Pemberantasan korupsi melalui lembaga peradilan memang harus dilakukan terus menerus, dan sepatutnya kalau lebih diintensifkan pada lembaga penegak hukum, kepolisian, kejaksaan dan pengadilan. Dengan lembaga penegak hukum yang immun dari korupsi, maka para calon koruptor akan khawatir bahwa hukuman yang akan diterima pasti sangat tinggi. Tetapi selama lembaga penegak hukum diangap dapat dibeli dengan harga yang murah, maka korupsi tidak akan pernah berhenti.
Melakukan pemberantasan korupsi tidak cukup hanya dengan wacana dan menambah lembaga pemberatasan korupsi, tetapi yang penting adalah sikap konsisten dalam memerangi korupsi. Korupsi yang diberantas bukan hanya terhadap orang yang dekat atau dianggap sebagai lawan politik, tetapi sepatutnya pada lingkaran yang paling dekat dengan pemerintah dalam hal ini Presiden dan para pembantunya. Pemberantasan korupsi sekarang ini bukan lagi janji kampanye, bukan pula alat untuk menjaga image, tetapi pemberantasan korupsi sekarang ini adalah kebutuhan.

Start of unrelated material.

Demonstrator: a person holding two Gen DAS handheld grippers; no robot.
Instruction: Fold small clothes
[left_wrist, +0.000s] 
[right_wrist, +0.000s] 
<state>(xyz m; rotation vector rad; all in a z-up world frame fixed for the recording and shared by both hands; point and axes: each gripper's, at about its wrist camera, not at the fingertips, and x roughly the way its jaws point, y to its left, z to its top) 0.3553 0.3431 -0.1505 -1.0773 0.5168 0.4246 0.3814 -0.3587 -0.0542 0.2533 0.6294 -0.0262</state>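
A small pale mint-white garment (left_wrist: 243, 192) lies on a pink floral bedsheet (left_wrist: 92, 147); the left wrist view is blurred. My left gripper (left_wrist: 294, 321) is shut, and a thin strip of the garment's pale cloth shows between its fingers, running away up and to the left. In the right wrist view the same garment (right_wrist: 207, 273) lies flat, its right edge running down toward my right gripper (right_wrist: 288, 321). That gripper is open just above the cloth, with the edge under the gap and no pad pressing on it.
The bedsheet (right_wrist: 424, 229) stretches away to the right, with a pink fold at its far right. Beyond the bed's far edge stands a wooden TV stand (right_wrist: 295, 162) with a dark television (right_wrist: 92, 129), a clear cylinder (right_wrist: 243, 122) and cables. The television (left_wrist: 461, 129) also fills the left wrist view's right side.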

Yang penting dalam pemberantasan korupsi sekarang ini, harus melalui proses yang baik, dalam arti harus melalui suatu penyelidikan yang akurat, bukan sekedar asal sidik. Bebasnya orang diangap dan dicap sebagai koruptor oleh pengadilan, terutama karena tidak cukup kuatnya bukti yang dijadikan sebagai bukti bahwa seorang yang didakwa atau disangka melakukan korupsi benar-benar melakukan korupsi. Kalau terdakwa bebas karena lemahnya bukti, maka yang harus dianggap melakukan kesalahan adalah Penyidik dan Penuntut Umum.

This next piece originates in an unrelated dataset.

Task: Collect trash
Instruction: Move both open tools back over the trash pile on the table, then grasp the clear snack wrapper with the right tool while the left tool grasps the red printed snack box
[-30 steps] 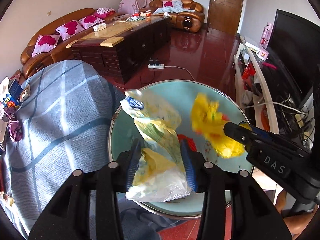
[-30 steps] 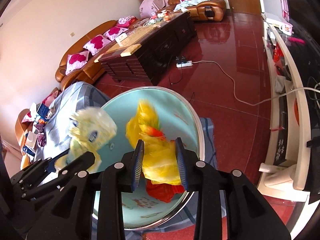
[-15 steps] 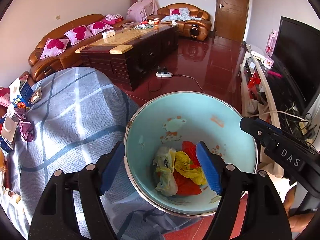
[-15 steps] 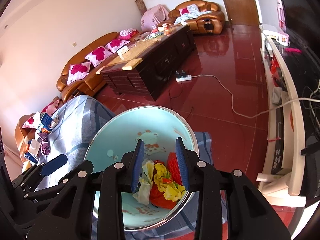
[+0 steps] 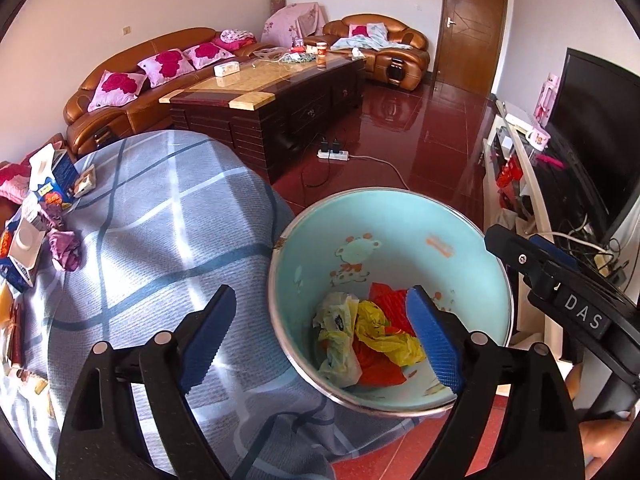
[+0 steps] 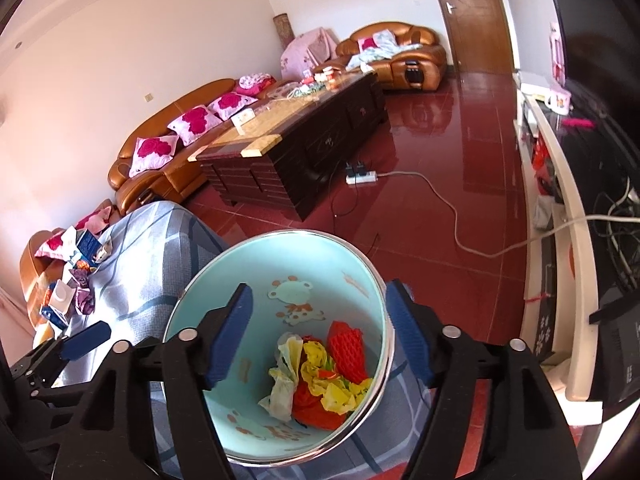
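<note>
A pale blue bin (image 5: 400, 232) (image 6: 256, 264) with a cartoon print stands at the edge of a table under a checked cloth (image 5: 152, 240). Crumpled trash lies at its bottom: a whitish bag (image 5: 336, 320) (image 6: 284, 384), a yellow bag (image 5: 384, 336) (image 6: 336, 392) and red wrappers (image 5: 380, 372) (image 6: 346, 350). My left gripper (image 5: 320, 344) hangs above the bin's near rim, jaws still opening, nothing between them. My right gripper (image 6: 316, 332) hovers over the bin mouth, jaws also opening and empty.
More litter sits at the cloth's far left: blue and white cartons (image 5: 52, 176) and a purple wrapper (image 5: 64, 240). A dark coffee table (image 5: 280, 96), leather sofas (image 5: 132, 92), a power strip with cable (image 5: 332, 155) and a TV unit (image 5: 532, 176) surround the red floor.
Both grippers let go of their bags, the left a whitish one and the right a yellow one. The bags dropped into the bin. Both jaws spread wide and the grippers rose slightly.
</note>
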Motion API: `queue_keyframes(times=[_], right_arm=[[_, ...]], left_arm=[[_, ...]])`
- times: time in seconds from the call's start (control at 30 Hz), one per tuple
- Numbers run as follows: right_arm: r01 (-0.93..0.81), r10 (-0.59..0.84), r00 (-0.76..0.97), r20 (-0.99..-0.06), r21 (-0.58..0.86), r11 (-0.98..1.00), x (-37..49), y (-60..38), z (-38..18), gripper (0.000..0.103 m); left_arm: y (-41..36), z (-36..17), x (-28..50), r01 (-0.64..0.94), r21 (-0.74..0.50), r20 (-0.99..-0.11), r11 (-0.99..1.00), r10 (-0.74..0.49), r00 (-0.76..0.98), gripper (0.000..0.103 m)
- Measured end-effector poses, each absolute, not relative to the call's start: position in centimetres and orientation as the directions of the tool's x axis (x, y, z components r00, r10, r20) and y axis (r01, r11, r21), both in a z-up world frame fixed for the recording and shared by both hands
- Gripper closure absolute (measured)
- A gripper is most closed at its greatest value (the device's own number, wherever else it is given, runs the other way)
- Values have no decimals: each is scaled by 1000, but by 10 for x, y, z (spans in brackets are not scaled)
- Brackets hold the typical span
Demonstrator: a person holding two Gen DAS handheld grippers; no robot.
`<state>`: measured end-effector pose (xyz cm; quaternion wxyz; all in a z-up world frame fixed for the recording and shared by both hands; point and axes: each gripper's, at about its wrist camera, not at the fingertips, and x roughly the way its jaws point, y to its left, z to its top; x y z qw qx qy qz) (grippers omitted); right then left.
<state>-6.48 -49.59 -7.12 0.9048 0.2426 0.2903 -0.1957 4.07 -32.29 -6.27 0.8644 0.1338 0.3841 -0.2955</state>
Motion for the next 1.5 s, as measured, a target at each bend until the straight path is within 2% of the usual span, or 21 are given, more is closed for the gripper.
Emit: queue_keyframes(times=[0.1,0.47,0.67,1.1,1.17,1.33,1.5], right_arm=[[490,-215,755,-620,314,813,-62,-490,-70,28],[403,-179,777,-603,259,878,-52,-456,-49,28],[236,-65,797,-601,211,949,-30,-400,-36,28],[-189,246,748,-616,158,969,36,-232,-30,29],[-237,282,728,-625,156,959,47,-207,-34,30],[-341,371,630,-682,186,922,79,-154,-52,43],[-438,397,554,-732,150,886,102,-111,-70,43]], left_arm=[[-311,-59,41,603,18,-731,797,-401,552,17],[-257,-51,49,560,6,-729,829,-380,570,17],[-199,-47,57,502,-11,-726,865,-352,590,18],[-23,-58,95,172,-23,-736,985,-133,664,18],[0,-62,100,131,-21,-736,991,-104,669,18],[47,-71,112,52,-40,-742,998,-64,668,18],[83,-79,123,17,-65,-745,998,-60,664,18]])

Sudah saatnya para ahli dilibatkan mulai dari tahap penyelidikan, bukan hanya pada tahap penyidikan. Keterlibatan ahli ini penting karena para ahli inilah yang akan menilai bukti awal ada atau tidaknya korupsi lebih dahulu. Karena tidak jarang “keahlian penyidik” dalam melakukan penyidikan tidak cukup untuk mengungkap ada atau tidaknya korupsi.

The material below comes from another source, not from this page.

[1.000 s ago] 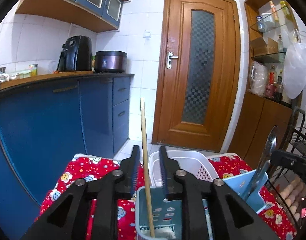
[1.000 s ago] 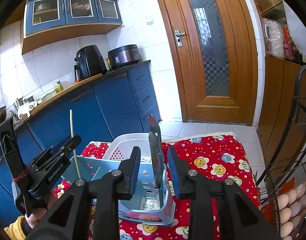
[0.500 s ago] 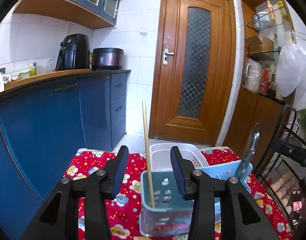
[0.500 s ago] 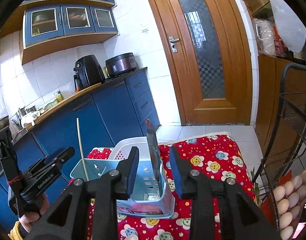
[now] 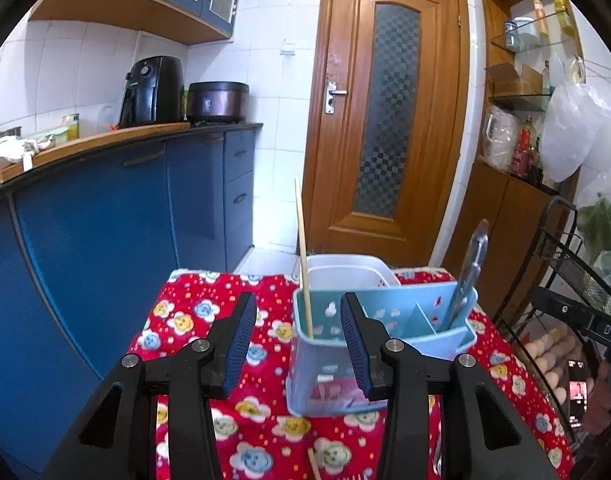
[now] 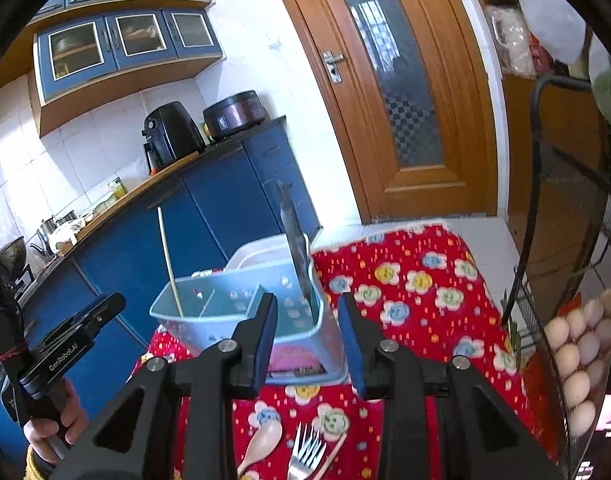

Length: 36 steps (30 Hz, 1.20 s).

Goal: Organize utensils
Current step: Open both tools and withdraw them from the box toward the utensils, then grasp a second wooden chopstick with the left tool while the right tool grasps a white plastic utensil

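Hovering level, both tongs (image 5: 294, 344) (image 6: 307, 334) gape before the blue caddy (image 5: 385, 344).

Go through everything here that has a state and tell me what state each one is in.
left gripper: open, holding nothing
right gripper: open, holding nothing
chopstick: upright in the blue caddy's end compartment
knife: standing in the opposite end compartment
blue caddy: upright on the tablecloth
fork: lying on the tablecloth
door: closed

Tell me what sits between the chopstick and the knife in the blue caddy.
In the right wrist view, only the caddy's divider walls and an unfilled middle compartment separate the chopstick from the knife.
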Tool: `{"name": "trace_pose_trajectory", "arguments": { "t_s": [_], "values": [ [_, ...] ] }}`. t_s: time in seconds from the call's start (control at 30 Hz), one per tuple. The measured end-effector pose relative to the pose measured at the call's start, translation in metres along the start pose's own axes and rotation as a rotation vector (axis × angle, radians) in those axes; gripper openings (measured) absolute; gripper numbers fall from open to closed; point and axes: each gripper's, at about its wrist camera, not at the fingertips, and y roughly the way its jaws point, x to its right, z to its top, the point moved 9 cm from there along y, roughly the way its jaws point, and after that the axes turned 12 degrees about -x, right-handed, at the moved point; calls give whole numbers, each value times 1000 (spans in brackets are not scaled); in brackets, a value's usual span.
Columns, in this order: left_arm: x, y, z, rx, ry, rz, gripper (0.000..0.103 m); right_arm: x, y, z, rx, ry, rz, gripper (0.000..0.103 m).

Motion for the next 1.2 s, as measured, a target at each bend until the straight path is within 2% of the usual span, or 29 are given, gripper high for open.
{"name": "trace_pose_trajectory", "arguments": {
  "t_s": [0.47, 0.8, 1.2],
  "values": [
    [-6, -2, -53, -140, 2, -18, 45, 10, 18, -59, -158, 50, -11, 34],
    [-11, 13, -81, -228, -8, -22, 45, 17, 43, -96, -295, 80, -38, 34],
    [-11, 44, -113, -359, -14, -46, 45, 22, 64, -122, -419, 100, -40, 34]
  ]
}}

Pengawasan dalam rangka penyidikan mungkin sudah saatnya dipikirkan dapat dilakukan oleh satu lembaga. Komisi kepolisian untuk melakukan pengawasan terhadap penyidik Polri, Komisi kejaksaan melakukan pengawasan terhadap penyidik kejaksaan. Selama ini tidak ada lembaga yang diberi oleh undang-undang untuk melakukan pengawasan terhadap penyidik dalam melakukan penyidikan. Penyidikan adalah kewenangan mutlak dari penyidik, arah dan akhir dari cerita penyidikan akan sangat tergantung dengan penyidik. Dengan keahlian penyidik yang terbatas, maka akan terbatas pula hasilnya, bahkan tidak jarang tidak diketemukan adanya bukti permulaan yang cukup. Kalau kondisi ini dipaksakan, maka para terdakwa akan dengan mudah bebas dari dakwaan di pengadilan yang fair dan jujur.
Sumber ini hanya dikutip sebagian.